Nous montons finalement les marches extérieures de l’immeuble pour déboucher sur le coteau, à flanc de colline. C’était une forêt vierge mais Gregory a mis de l’ordre, replanté à certains endroits, mis une pelouse à d’autres. D’en bas, personne ne peut soupçonner ces trois étages de terre qui offrent au regard de voir la colline de Heusy recevoir les derniers éclats de soleil. Mon guide a son coin de paradis, pas pareil aux images de magazines, mais tranquille comme un nid surplombant la ville. C’est beau. On laisse un peu de temps passer. Gregory parle un peu de lui, du lieu, de sa vie.

Il pointe en bas, au milieu de la rivière, un amas de pierres qui émergent de l’eau. C’est là, sur cette espèce d’îlot, que les pêcheurs de truite viennent de mars à décembre jeter leur ligne.

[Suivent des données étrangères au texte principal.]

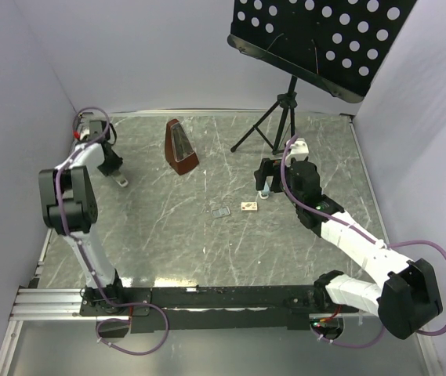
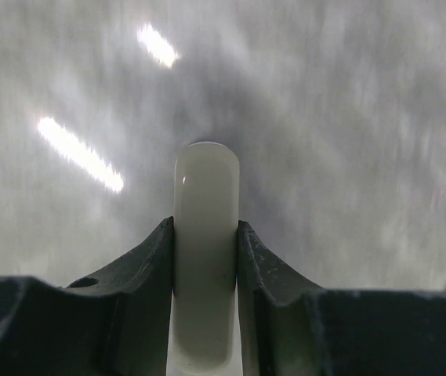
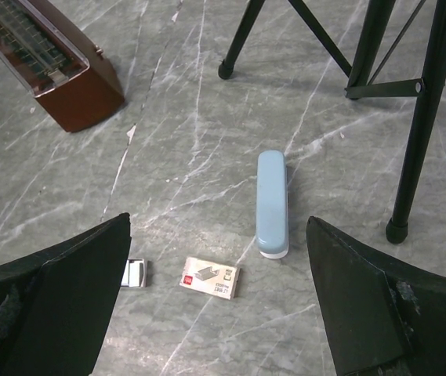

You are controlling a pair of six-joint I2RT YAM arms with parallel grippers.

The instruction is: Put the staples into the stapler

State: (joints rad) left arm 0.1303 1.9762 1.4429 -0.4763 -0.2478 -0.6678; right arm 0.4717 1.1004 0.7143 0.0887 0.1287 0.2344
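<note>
Your right gripper (image 3: pixel 219 223) stands wide and holds nothing. Between its two dark fingers (image 3: pixel 58 298) you see the pale blue stapler (image 3: pixel 272 204) lying flat on the marbled grey table (image 3: pixel 168 157), closer to the right-hand finger, touched by neither. The box of staples (image 3: pixel 211 277) lies just off the stapler's near end, to its left and apart from it, about midway between the fingers. It is cream with a red mark at one end and a dark arrow-like mark; its print is too small to read. No loose staples show. Left of the box, a small translucent piece (image 3: pixel 135 273) is partly hidden behind the left-hand finger. Your left gripper (image 2: pixel 205 227) is far off by the back left corner, narrowed on a white round-ended bar (image 2: pixel 206 204), both fingers against its sides; you cannot tell what it is. A brown metronome (image 3: pixel 58 70) and black music stand (image 3: pixel 411 117) stand beyond.
</note>
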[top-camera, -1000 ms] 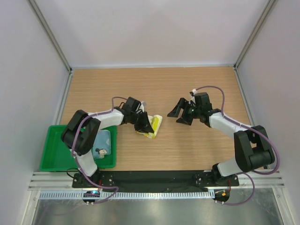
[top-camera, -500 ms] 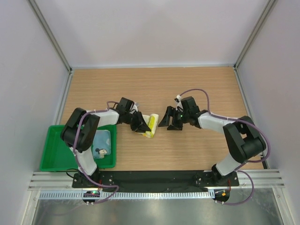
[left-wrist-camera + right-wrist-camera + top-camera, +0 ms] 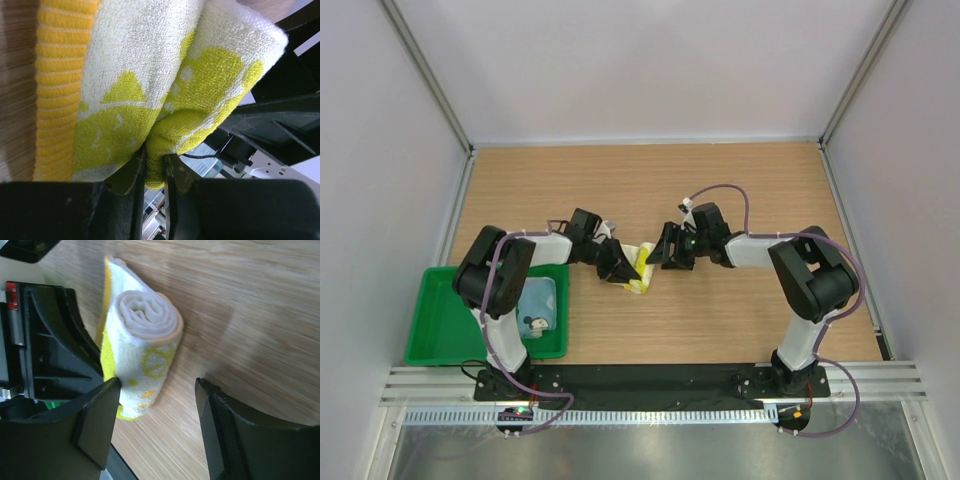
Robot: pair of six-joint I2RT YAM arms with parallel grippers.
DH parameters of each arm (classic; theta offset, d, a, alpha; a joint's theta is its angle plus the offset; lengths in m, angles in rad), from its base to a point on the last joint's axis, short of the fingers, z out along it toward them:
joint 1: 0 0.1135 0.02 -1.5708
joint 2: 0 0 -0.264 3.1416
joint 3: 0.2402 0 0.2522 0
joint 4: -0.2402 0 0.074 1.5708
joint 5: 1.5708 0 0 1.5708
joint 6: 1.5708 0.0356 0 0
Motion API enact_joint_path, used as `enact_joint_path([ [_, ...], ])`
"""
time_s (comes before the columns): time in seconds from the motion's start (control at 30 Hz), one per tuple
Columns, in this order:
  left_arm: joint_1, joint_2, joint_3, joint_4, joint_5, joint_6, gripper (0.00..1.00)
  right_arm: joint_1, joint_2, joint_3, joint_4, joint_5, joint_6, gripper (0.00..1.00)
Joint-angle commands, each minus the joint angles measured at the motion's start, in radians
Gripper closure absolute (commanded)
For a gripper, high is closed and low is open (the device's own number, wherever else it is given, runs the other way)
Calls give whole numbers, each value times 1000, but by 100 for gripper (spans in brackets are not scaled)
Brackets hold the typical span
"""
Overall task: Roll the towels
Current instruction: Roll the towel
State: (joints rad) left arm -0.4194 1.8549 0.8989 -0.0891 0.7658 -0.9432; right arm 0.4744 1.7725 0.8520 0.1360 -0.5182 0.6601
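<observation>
Mid-table: yellow-cream terry towel [image 3: 642, 268], green print, rolled; long axis runs about 1 to 7 o'clock in the top view. Left gripper [image 3: 618, 268] at its 9 o'clock, pinching a fold of the cloth. Right gripper [image 3: 666, 250] at its 3 o'clock, fingers spread, roll end just ahead between them. Right arm looks placed to take the roll.

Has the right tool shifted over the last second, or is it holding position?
Yes. In the top view the right tool moved left, toward the green tray side, and now sits at the rolled yellow towel.
</observation>
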Motion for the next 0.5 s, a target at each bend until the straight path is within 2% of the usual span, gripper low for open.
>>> enact_joint_path([
  [0.0,11,33,-23,-37,-65,12,100,27,42,32,102,7,19,33],
  [0.13,11,32,-15,-35,-60,14,100,47,79,38,128,29,36,43],
  [0.17,13,30,-15,-35,-62,15,100,52,82,38,128,38,41,54],
  [0.23,11,26,-14,-35,-56,24,100,58,87,36,122,53,41,65],
  [0.37,11,20,-11,-49,-60,47,100,58,78,38,96,64,38,74],
  [0.47,13,10,0,-98,-92,86,93,59,64,48,33,90,26,76],
])
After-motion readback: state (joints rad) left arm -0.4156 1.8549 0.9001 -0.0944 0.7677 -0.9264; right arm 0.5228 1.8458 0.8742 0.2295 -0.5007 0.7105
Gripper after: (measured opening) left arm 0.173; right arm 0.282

Je suis stupéfait. Coincés entre les anciennes usines, des surfaces commerciales modernes et une poignée de maisons – le hameau Béribou -, un îlot rassemble des pêcheurs discrets au milieu de la ville. Gregory me parle d’un vieil homme de 75 ans qui vient souvent. Il faut le rencontrer !

Le soleil décline. On se serre la main. Je promets de revenir. « Tu es bienvenu », ajoute-t-il. Je repasse rue Fanchamps, deux gamins attendent le bus. « On m’a dit que c’était fort convivial entre les gens, ici. » Le garçon, 15 ans, répond : « C’est parce qu’on est Turcs. » « Oui, mais c’est une Belge qui m’a dit ça, pas une Turque ! » « Oui, mais c’est parce qu’on est Turcs. » Ils sourient. L’autre est Italien. Le bus arrive. Chacun s’en va.